Differential diagnosis is performed with glaucoma, Tolosa-Hunt syndrome, parasellar tumor, pituitary apoplexy. It is also necessary to exclude diabetic neuropathy, Wegener's granulomatosis and orbital pseudotumor.
Encephalitis
Encephalitis with lesions of the oral sections of the brain stem, for example, Bickerstaff encephalitis (Bickerstaff) or other stem encephalitis can be accompanied by ophthalmoparesis in the presence of other symptoms of brain table damage.
Ophthalmic herpes
Ophthalmic herpes constitutes 10 to 15% of all cases of herpes zoster and is manifested by pain and rash in the innervation zone of the I branch of the trigeminal nerve (often involving the cornea and conjunctiva). Pairs of extraocular muscles, ptosis and mydrias often accompany this form, which indicates the involvement of the third, fourth and sixth cranial nerves in addition to the defeat of the Gasser node.
Injury of the orbit
Mechanical damage to the orbit with a hemorrhage into its cavity can lead to a variety of oculomotor disorders due to damage to the corresponding nerves or muscles.
Cavernous sinus thrombosis
Sinus-thrombosis manifests itself as headache, fever, impaired consciousness, chemosis, exophthalmos, edema in the eyeball zone. On the fundus there is edema, possibly a decrease in visual acuity. Characteristic is the involvement of III, IV, VI cranial nerves and the I branch of the trigeminal nerve. After a few days, the process passes through the circular sinus to the opposite cavernous sinus and bilateral symptoms appear. Liquor is usually normal, despite concomitant meningitis or subdural empyema.

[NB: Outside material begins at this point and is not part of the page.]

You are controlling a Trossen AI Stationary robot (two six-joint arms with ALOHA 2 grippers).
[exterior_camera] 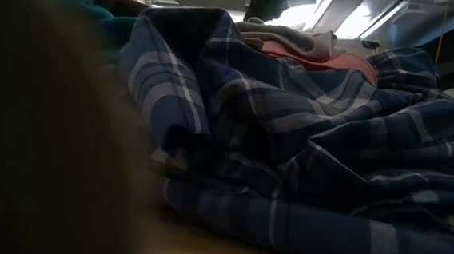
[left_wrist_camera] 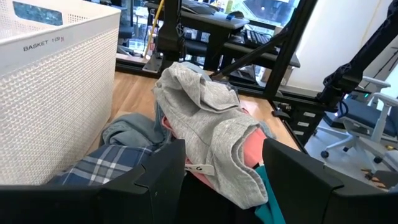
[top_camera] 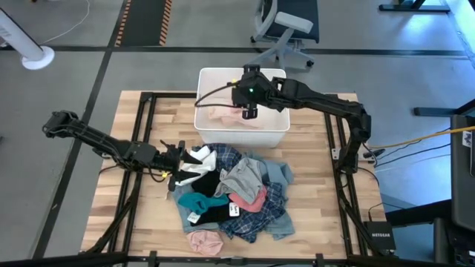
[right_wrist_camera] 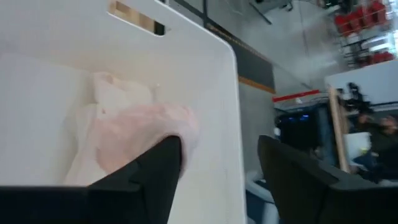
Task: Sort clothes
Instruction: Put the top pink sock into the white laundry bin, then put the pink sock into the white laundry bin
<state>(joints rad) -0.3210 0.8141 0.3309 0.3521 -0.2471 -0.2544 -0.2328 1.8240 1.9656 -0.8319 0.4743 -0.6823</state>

Cranial neuropathies and polyneuropathies
Cranial neuropathies with eye muscle paresis are observed in alcoholic syndromes of nervous system damage, beriberi, polyneuropathy in hyperthyroidism, idiopathic cranial polyneuropathy, hereditary amyloid polyneuropathy (Finnish type) and other forms.
Miller Fischer Syndrome
Fischer syndrome manifests itself as ophthalmoplegia (but not ptosis), cerebellar ataxia (without chanting speech), and areflexia. In addition to these mandatory symptoms, VII, IX and X nerves (dysphagia without dysarthria) are often involved. Rare symptoms: nystagmus, Bell phenomenon, depression of consciousness, sluggish tetraparesis, pyramidal signs, tremor and some others. Often, protein-cell dissociation in the cerebrospinal fluid is detected. The course is characterized by an acute onset followed by a "plateau" of symptoms and a subsequent recovery. The syndrome is a kind of intermediate form between Bickerstaff encephalitis and Guillain-Barre polyneuropathy.
Pregnancy
Pregnancy is accompanied by an increased risk of oculomotor disorders of different nature.
Psychogenic oculomotor disorders
Psychogenic oculomotor disorders are more often manifested by vasor disturbances (spasm of convergence or "pseudo-abdotsens", convulsions of the eye in the form of deviation of eyes of different types) and are always observed in the context of other characteristic motor (multiple motor disorders), sensitive, emotional-personality and vegetative manifestations of polysyndrome hysteria . Positive diagnosis of psychogenic disorders and a clinical and paraclinic exclusion of the current organic disease of the nervous system are mandatory.